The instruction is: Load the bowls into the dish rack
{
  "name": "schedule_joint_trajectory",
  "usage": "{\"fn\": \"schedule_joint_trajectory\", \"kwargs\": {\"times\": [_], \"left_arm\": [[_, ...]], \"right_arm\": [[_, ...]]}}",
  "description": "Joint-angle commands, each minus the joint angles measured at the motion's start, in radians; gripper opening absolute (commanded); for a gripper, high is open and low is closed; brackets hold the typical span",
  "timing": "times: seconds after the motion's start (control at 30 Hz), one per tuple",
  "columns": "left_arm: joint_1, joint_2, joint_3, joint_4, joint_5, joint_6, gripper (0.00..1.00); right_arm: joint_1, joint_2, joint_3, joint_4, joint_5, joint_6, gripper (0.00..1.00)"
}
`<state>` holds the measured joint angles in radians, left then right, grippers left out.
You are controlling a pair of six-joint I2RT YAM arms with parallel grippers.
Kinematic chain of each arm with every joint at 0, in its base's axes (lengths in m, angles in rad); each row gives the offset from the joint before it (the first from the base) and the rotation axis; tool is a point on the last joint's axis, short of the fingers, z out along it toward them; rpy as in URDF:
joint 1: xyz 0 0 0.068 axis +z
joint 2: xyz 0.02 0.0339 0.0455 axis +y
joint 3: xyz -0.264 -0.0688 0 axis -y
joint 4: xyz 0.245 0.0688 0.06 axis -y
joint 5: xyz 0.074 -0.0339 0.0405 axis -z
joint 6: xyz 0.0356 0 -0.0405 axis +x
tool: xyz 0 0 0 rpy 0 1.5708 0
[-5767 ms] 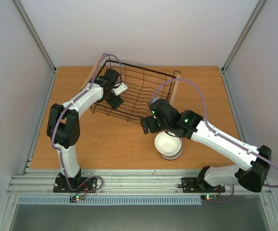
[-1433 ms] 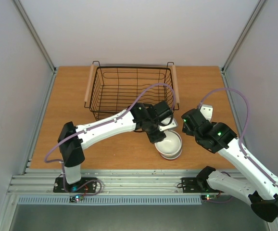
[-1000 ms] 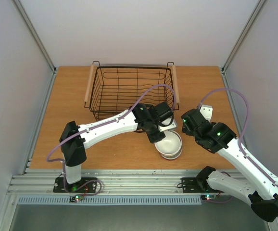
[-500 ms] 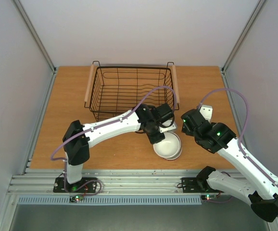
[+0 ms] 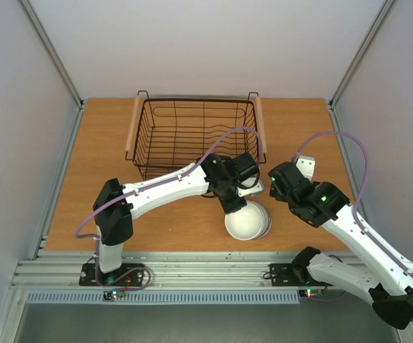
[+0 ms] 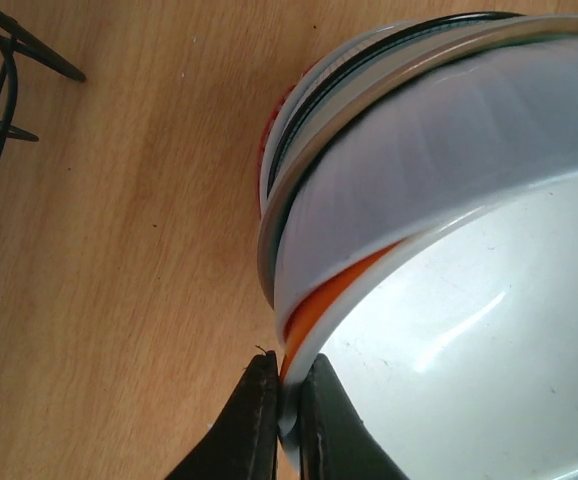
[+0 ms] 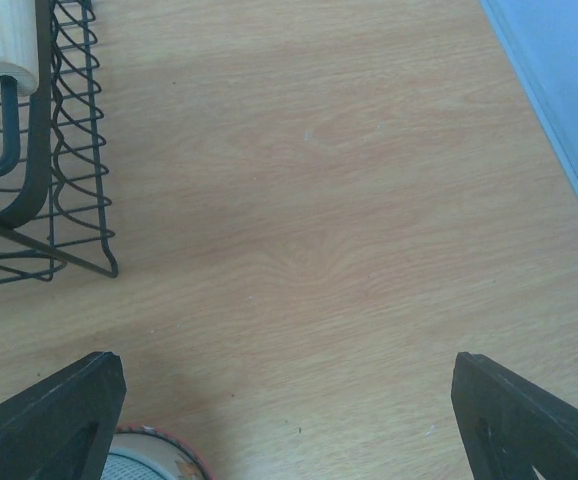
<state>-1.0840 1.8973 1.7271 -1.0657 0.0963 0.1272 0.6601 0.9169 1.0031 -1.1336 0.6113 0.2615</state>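
Note:
Near the table's front, the bowls (image 5: 249, 221) sit nested as a stack. The top one, the white bowl (image 6: 469, 330), is tilted up off the stack. My left gripper (image 5: 229, 203) (image 6: 287, 378) is shut on the white bowl's rim, one finger inside and one outside. An orange bowl (image 6: 331, 292) shows as a sliver just under it, and pale grey-green bowls (image 6: 439, 140) lie beneath. The dish rack (image 5: 192, 136) stands behind the stack; no bowl shows in it. My right gripper (image 5: 278, 179) (image 7: 289, 410) hangs open over bare table, right of the stack.
The rack's corner wires (image 7: 69, 190) and one wooden handle end (image 7: 7, 40) lie at the right wrist view's upper left. A red-rimmed patterned bowl edge (image 7: 154, 455) shows at its bottom. The grey side wall (image 7: 559, 90) runs along the table's right edge.
My left gripper has closed on the white bowl's rim, and the bowl has tipped up and shifted slightly left and nearer. The right arm has stayed put.

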Motion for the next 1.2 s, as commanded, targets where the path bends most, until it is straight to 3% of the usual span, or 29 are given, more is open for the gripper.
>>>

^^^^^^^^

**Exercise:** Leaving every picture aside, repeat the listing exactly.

**Solution to the problem:**
The instruction is: Load the bowls into the dish rack
{
  "name": "schedule_joint_trajectory",
  "usage": "{\"fn\": \"schedule_joint_trajectory\", \"kwargs\": {\"times\": [_], \"left_arm\": [[_, ...]], \"right_arm\": [[_, ...]]}}",
  "description": "Joint-angle commands, each minus the joint angles measured at the motion's start, in radians; gripper opening absolute (commanded); for a gripper, high is open and low is closed; brackets hold the typical span",
  "timing": "times: seconds after the motion's start (control at 30 Hz), one per tuple",
  "columns": "left_arm: joint_1, joint_2, joint_3, joint_4, joint_5, joint_6, gripper (0.00..1.00); right_arm: joint_1, joint_2, joint_3, joint_4, joint_5, joint_6, gripper (0.00..1.00)"
}
`<state>` holds the measured joint angles in radians, left then right, grippers left out.
You are controlling a pair of six-joint I2RT YAM arms with parallel grippers.
Kinematic chain of each arm with every joint at 0, in its base's axes (lengths in m, angles in rad); each row gives the offset from the joint before it (the first from the base) and the rotation axis; tool is a point on the last joint's axis, short of the fingers, z out along it toward them; rpy as in URDF:
joint 1: xyz 0 0 0.068 axis +z
joint 2: xyz 0.02 0.0339 0.0455 axis +y
joint 3: xyz -0.264 -0.0688 0 axis -y
joint 4: xyz 0.245 0.0688 0.06 axis -y
joint 5: xyz 0.074 -0.0339 0.0405 axis -z
joint 6: xyz 0.0356 0 -0.0405 axis +x
tool: xyz 0 0 0 rpy 0 1.5708 0
[-5767 ms] 
[-1433 ms] 
[-1000 ms] 
[-500 ms] 
[+0 ms] 
[+0 ms] 
[+0 ms] 
<state>-1.0840 1.8973 1.7271 -1.0657 0.0963 0.1272 0.6601 0.9169 1.0031 -1.1336 0.6113 0.2615</state>
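Note:
Near the table's front, the bowls (image 5: 249, 221) sit nested as a stack. The top one, the white bowl (image 6: 469, 330), is tilted up off the stack. My left gripper (image 5: 229, 203) (image 6: 287, 378) is shut on the white bowl's rim, one finger inside and one outside. An orange bowl (image 6: 331, 292) shows as a sliver just under it, and pale grey-green bowls (image 6: 439, 140) lie beneath. The dish rack (image 5: 192, 136) stands behind the stack; no bowl shows in it. My right gripper (image 5: 278, 179) (image 7: 289, 410) hangs open over bare table, right of the stack.
The rack's corner wires (image 7: 69, 190) and one wooden handle end (image 7: 7, 40) lie at the right wrist view's upper left. A red-rimmed patterned bowl edge (image 7: 154, 455) shows at its bottom. The grey side wall (image 7: 559, 90) runs along the table's right edge.
My left gripper has closed on the white bowl's rim, and the bowl has tipped up and shifted slightly left and nearer. The right arm has stayed put.
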
Motion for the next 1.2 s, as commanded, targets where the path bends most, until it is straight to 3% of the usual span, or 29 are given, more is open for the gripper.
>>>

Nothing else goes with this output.